### [TASK]
In the records below, count every line where the string "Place" appears, and reply with the count only.

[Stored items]
****************

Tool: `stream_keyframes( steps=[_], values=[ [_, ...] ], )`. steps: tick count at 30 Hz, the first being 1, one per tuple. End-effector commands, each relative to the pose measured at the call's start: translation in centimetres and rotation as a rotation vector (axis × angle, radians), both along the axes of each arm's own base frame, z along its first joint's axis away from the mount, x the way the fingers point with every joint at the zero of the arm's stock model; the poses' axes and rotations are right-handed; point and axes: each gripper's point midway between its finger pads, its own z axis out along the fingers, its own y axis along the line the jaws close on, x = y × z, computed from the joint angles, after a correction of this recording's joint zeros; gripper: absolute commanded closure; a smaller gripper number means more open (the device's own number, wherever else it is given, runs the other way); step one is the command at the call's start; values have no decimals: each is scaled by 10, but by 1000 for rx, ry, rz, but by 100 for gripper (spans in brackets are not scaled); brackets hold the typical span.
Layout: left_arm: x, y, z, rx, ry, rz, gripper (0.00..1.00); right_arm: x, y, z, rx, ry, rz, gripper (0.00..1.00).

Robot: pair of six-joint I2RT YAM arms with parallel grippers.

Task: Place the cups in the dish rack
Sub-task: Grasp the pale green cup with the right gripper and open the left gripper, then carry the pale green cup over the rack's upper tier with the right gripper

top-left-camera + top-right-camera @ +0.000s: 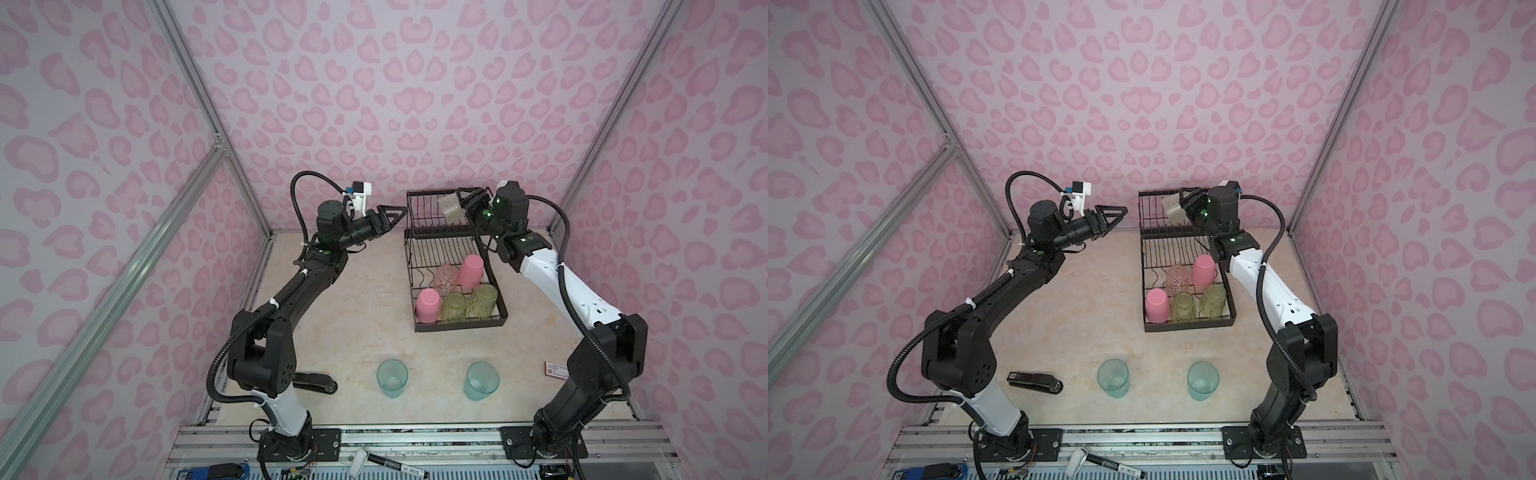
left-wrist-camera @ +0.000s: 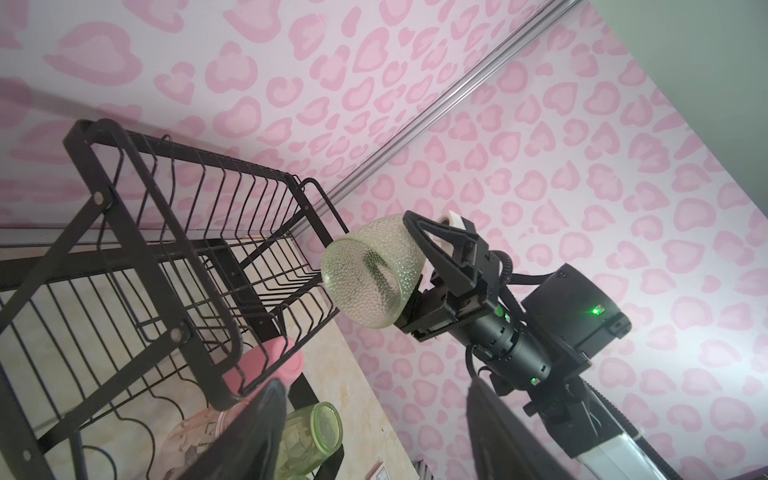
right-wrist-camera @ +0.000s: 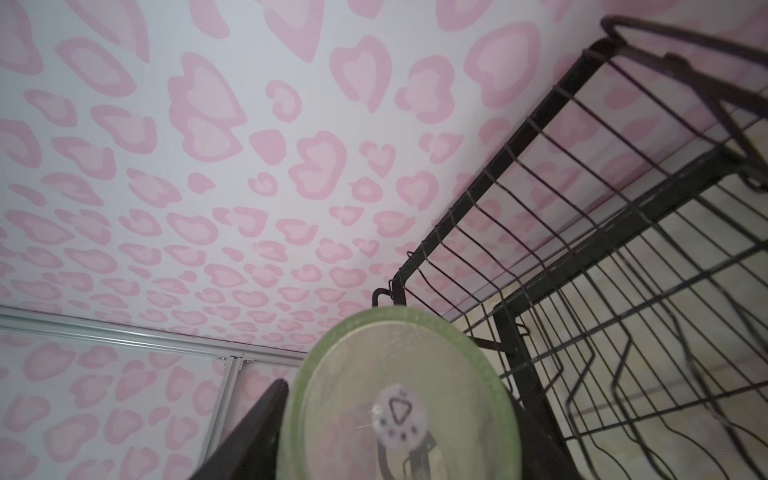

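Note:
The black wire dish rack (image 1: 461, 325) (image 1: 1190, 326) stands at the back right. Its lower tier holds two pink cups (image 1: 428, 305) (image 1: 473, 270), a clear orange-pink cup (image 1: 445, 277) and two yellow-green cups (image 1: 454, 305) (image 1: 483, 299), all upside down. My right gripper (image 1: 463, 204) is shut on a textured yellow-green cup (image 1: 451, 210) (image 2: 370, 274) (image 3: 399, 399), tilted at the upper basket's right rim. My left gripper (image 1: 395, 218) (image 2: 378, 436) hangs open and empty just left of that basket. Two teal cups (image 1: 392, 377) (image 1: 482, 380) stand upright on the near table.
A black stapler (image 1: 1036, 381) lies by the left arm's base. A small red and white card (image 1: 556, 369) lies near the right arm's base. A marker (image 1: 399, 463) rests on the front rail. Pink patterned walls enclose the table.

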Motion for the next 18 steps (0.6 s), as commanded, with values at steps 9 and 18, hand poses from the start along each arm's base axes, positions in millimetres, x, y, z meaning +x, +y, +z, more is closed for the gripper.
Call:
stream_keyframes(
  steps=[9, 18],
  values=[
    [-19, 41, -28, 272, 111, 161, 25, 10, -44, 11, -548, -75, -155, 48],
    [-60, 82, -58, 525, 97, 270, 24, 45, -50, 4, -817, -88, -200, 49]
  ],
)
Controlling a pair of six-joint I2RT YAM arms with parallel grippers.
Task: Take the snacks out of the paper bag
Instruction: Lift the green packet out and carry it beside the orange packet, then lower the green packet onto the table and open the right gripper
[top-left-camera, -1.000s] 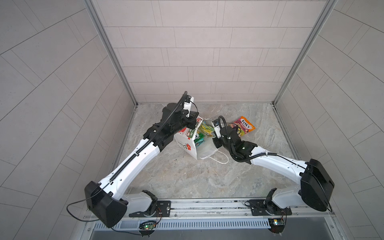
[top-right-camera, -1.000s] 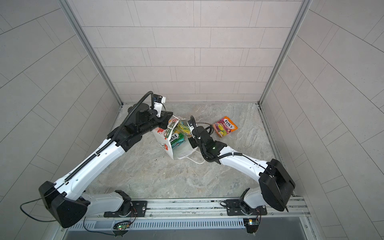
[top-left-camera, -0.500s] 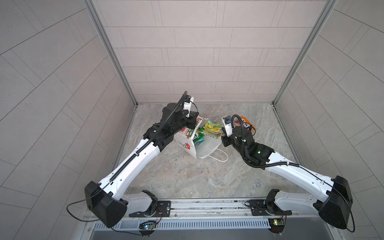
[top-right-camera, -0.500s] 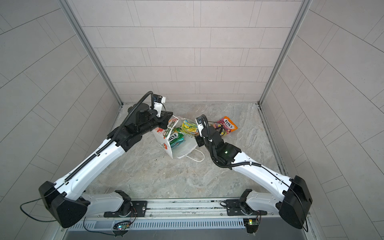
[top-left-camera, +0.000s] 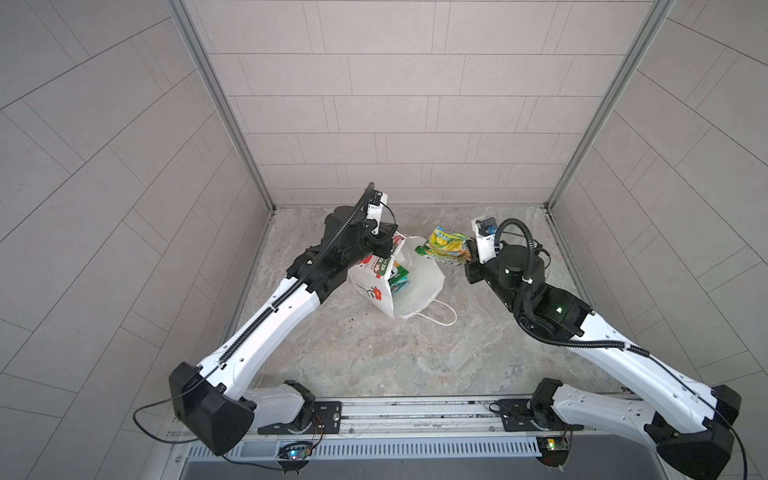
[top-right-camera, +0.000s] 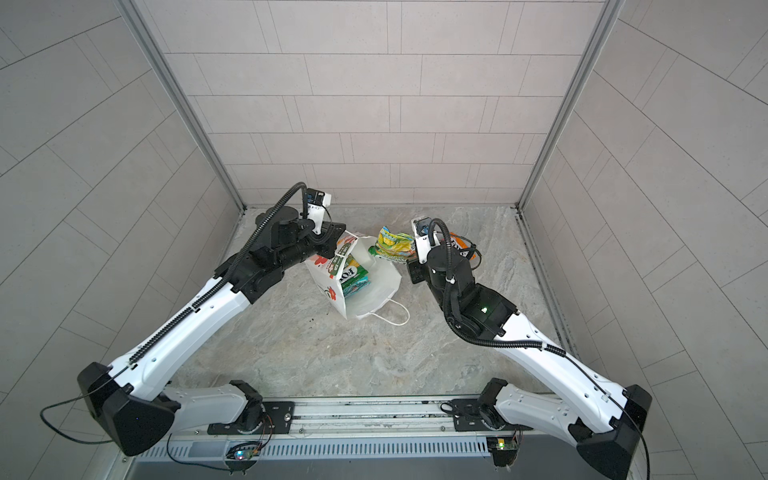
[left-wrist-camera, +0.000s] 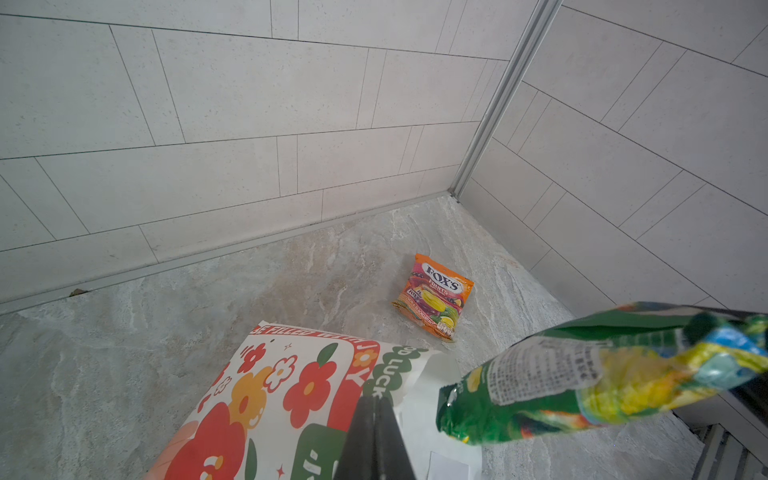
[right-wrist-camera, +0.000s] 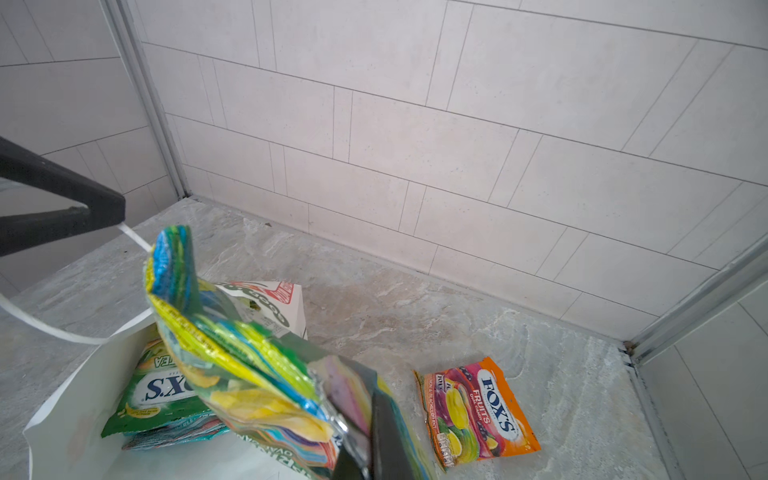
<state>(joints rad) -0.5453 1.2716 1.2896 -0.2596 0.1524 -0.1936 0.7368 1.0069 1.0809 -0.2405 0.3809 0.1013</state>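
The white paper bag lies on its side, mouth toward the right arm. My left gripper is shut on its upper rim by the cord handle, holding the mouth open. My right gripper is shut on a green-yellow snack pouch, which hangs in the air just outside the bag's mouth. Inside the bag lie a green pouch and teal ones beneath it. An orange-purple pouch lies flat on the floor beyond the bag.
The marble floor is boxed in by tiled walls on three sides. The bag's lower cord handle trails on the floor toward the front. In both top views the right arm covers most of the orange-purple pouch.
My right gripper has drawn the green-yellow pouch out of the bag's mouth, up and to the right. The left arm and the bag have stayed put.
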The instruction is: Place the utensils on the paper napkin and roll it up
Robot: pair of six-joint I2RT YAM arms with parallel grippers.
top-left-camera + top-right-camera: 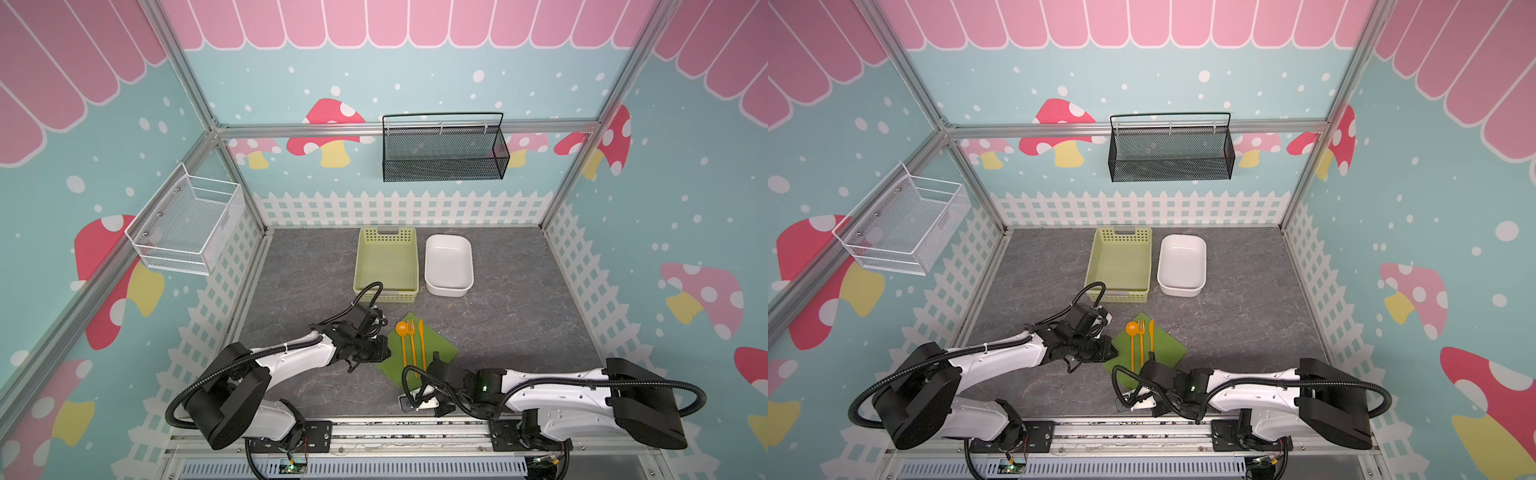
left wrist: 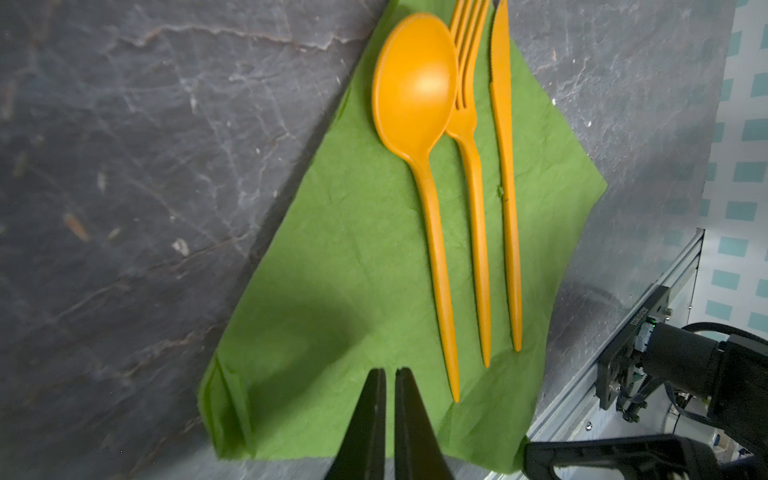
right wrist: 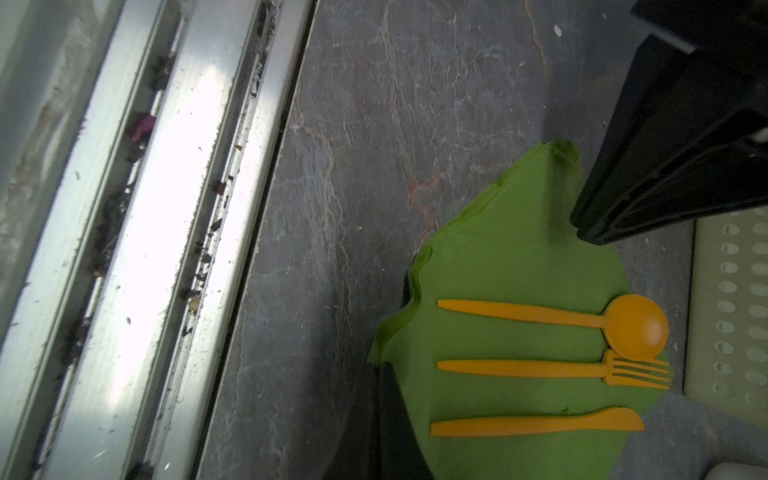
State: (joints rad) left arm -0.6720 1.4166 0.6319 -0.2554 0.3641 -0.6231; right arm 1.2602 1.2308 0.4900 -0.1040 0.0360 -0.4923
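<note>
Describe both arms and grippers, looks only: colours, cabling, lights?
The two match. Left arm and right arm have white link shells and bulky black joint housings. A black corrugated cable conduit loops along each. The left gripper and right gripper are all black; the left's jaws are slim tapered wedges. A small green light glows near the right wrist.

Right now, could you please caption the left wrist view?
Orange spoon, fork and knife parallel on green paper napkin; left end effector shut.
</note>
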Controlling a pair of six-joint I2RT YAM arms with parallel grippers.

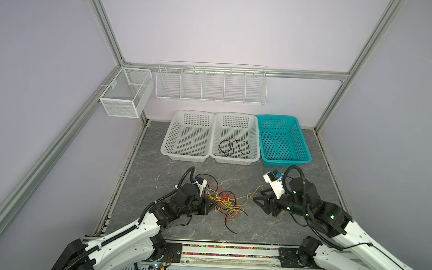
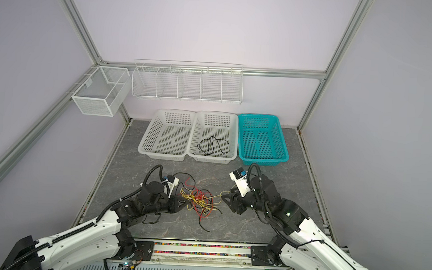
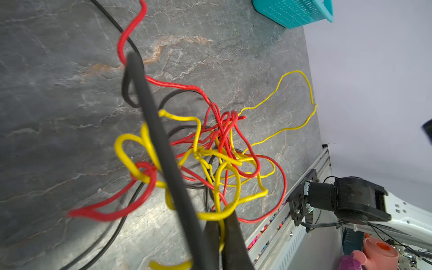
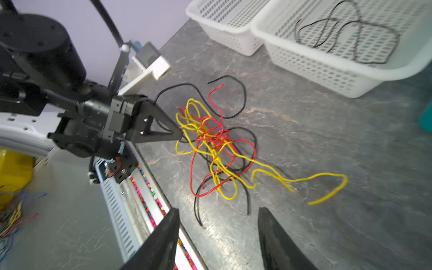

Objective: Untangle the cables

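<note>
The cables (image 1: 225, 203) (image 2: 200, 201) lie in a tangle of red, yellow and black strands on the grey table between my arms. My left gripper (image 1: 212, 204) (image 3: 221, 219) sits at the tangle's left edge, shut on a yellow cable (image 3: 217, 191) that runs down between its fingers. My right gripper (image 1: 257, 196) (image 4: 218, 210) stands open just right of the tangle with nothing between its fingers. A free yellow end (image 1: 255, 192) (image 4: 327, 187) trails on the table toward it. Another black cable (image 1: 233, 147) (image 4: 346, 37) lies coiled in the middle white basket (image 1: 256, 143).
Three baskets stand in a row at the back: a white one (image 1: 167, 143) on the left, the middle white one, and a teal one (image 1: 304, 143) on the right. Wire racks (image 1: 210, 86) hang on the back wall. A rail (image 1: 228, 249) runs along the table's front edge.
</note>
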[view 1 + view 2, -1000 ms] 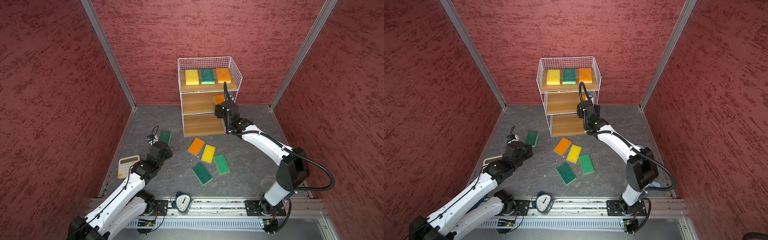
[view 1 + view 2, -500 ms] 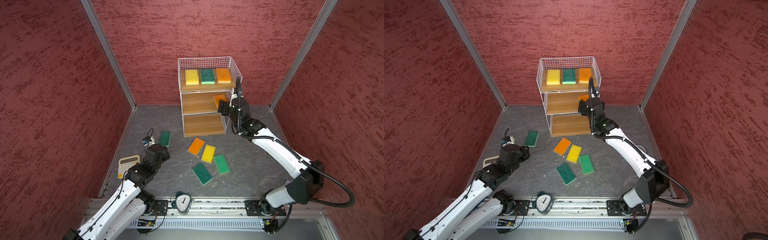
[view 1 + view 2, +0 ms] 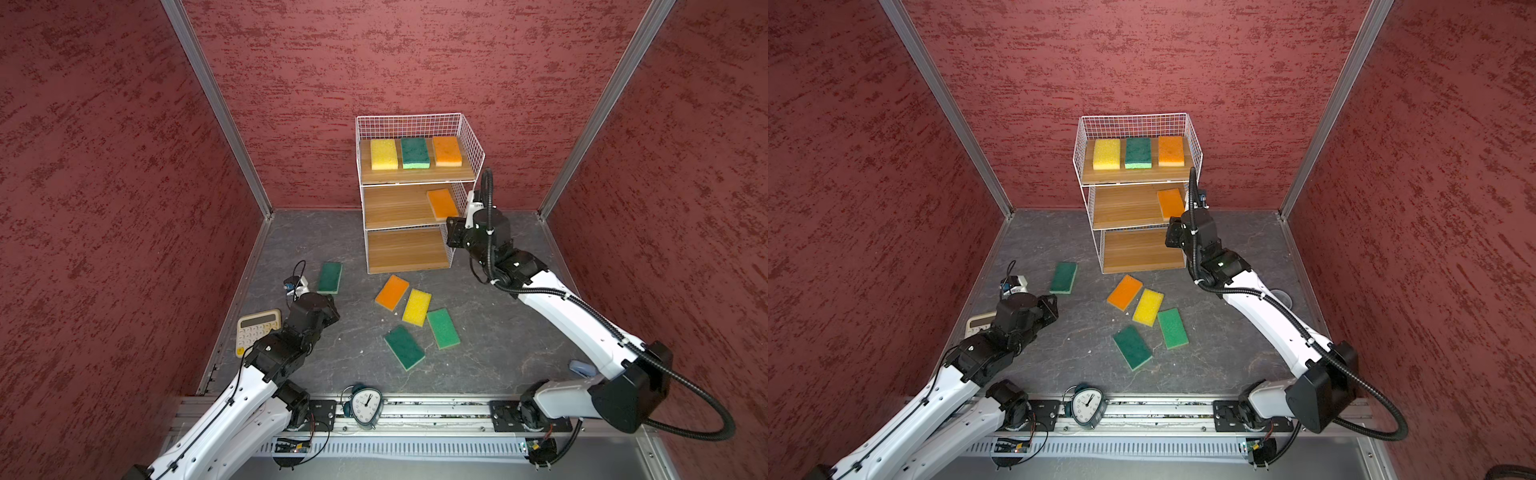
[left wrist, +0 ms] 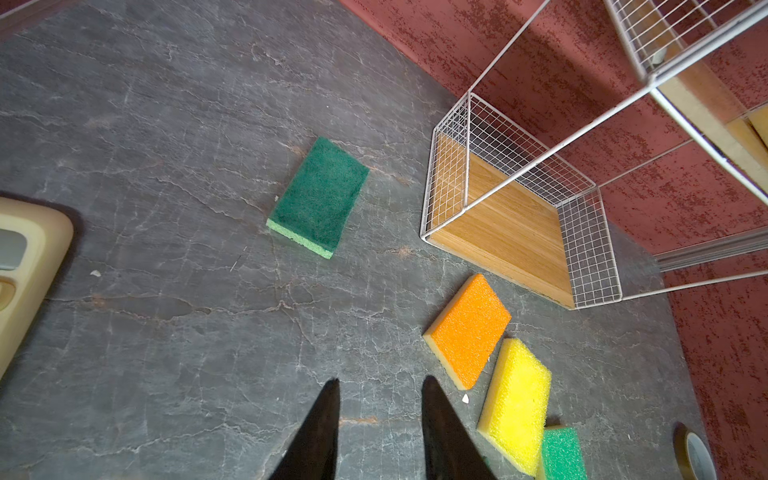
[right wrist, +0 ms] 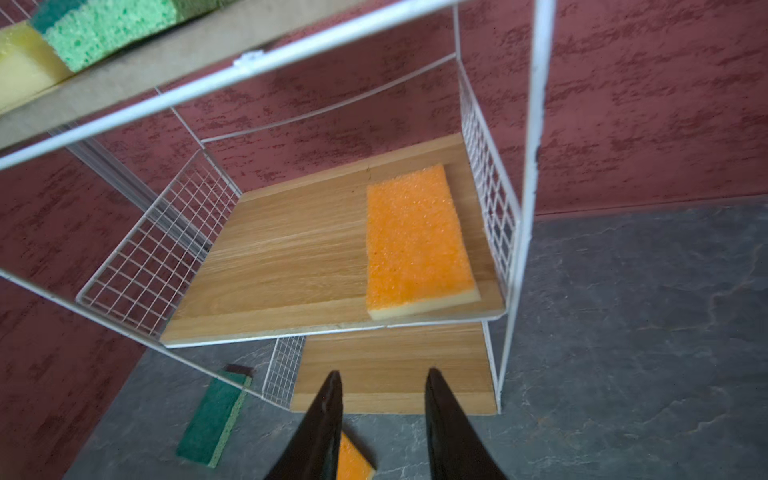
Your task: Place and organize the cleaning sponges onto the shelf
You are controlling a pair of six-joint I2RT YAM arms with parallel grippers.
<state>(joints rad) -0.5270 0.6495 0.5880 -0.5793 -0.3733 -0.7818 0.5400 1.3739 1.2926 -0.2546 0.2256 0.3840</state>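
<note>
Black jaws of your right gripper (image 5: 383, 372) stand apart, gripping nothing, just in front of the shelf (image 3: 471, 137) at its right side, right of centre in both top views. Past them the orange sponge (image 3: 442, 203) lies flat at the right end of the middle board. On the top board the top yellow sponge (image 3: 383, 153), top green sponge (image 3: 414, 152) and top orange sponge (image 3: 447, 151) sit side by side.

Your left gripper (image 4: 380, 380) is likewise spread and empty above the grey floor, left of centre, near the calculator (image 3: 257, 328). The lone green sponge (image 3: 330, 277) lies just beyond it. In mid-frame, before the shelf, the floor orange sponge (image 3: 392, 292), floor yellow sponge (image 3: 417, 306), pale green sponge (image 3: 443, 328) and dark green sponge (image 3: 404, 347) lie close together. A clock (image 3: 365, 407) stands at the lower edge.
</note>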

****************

### [ANSWER SECTION]
3